Additionally, these countries will likely be beholden to China, and thus forced to promote Beijing’s economic, political and military interests globally (Deloitte Insights, 2018). Already evident in its current relationship with Africa, where Beijing trades economic loans for political favours. In recent years, African countries have increasingly voted with China at UN General Assemblies, in correlation with increased Chinese investment into the continent (The Economist, 2016). Therefore, partner countries have a significant amount to gain through the success of the BRI, however, this may come at the cost of some of its independence.
Neighbouring Opposing States
The BRI’s success will lead to increased China-Pakistan military ties, which will be of concern to other neighbouring countries, India, which has had a historically strain relationship with Pakistan (Dave and Kobayashi, 2018). Increased militarisation of BRI routes will help protect Beijing’s foreign economic interests, however, has the potential to anger partner nations (Rolland, 2017). Opposing counties may feel pressure to participate in the BRI, for fear of missing out on major economic growth and infrastructure development opportunities, especially those located in Eurasia. Or they may feel increasingly threated by the changes that the BRI and Beijing are proposing, causing them to take more extreme action in opposition (Deloitte Insights, 2019). This could lead to more countries joining the Quad (an effort by the US, India, Australia and Japan to counter the growing influence of China and the BRI). It is difficult to predict the impact that the BRI will have on opposing states. However, it would be safe to assume that there will always be some apprehension towards it, regardless of its success (Rolland, 2017).
The success of the BRI will undoubtably disrupt the current international liberal order. It will ensure the security of China’s economic, political and security interests, making Beijing a significant threat to the current US dominated international order (Zhartay et al., 2018). It will demonstrate the success of the one-party system, undermining the efforts of the West to put democratic, two party states into power. It may also lead to a wider spread adoption of one-party systems, especially among BRI partner states (Rolland, 2017). Current major international players may take more active steps to counter Beijing’s rise to power, creating a rivalry between the two states (Rolland, 2017). This is evident in the recent China-US trade war, where each country attempted to curb the economic growth of the other.

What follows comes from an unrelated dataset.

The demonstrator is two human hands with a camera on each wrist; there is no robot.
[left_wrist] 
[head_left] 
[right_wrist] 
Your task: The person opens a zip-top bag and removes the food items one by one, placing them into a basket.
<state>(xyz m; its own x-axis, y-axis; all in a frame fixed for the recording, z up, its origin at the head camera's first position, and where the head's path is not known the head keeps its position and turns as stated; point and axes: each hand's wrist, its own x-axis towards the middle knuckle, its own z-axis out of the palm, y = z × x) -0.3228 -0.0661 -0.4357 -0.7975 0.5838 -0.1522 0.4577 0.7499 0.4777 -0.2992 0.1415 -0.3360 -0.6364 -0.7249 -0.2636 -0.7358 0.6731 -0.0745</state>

Currently, it is still too early to determine the viability and impact of the BRI on the international stage. While many projects have been approved, with some predicted to complete by the end of 2019, it is unknow to what degree Beijing’s vision for a “Silk Road for the 21st Century” can be fulfilled (Deloitte Insights, 2018). While it does benefit partner countries, it is clear the BRI is not so much a new Silk Road but rather a politically motivated economic initiative created with the main goal of furthering China’s domestic interests (Rolland, 2017). Its success will have the potential to cement China’s position as a global superpower and as a legitimate threat to the dominance of the US, as well as bring its partner countries to the forefront of global economic trade. However, if China does wish to stay faithful to the idea of a “Silk Road for the 21st Century” then they must allow all counties the opportunity to benefit equally from the initiative (Kynge, 2018).